------ Given information ------

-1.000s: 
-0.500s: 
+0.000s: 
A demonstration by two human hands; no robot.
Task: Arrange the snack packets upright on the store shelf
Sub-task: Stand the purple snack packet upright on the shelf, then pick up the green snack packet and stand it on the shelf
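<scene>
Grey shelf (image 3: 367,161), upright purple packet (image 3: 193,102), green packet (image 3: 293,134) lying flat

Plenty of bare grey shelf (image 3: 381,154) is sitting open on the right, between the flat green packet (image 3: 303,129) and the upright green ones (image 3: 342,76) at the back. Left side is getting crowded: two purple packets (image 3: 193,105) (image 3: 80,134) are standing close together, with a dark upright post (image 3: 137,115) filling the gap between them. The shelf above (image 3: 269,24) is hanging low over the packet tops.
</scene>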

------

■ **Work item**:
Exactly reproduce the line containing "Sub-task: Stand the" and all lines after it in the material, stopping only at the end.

■ **Answer below**:
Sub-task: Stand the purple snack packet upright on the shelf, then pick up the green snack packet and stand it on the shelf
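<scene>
Grey shelf (image 3: 367,161), upright purple packet (image 3: 193,102), green packet (image 3: 293,134) lying flat

Plenty of bare grey shelf (image 3: 381,154) is sitting open on the right, between the flat green packet (image 3: 303,129) and the upright green ones (image 3: 342,76) at the back. Left side is getting crowded: two purple packets (image 3: 193,105) (image 3: 80,134) are standing close together, with a dark upright post (image 3: 137,115) filling the gap between them. The shelf above (image 3: 269,24) is hanging low over the packet tops.
</scene>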

This exercise has been completed.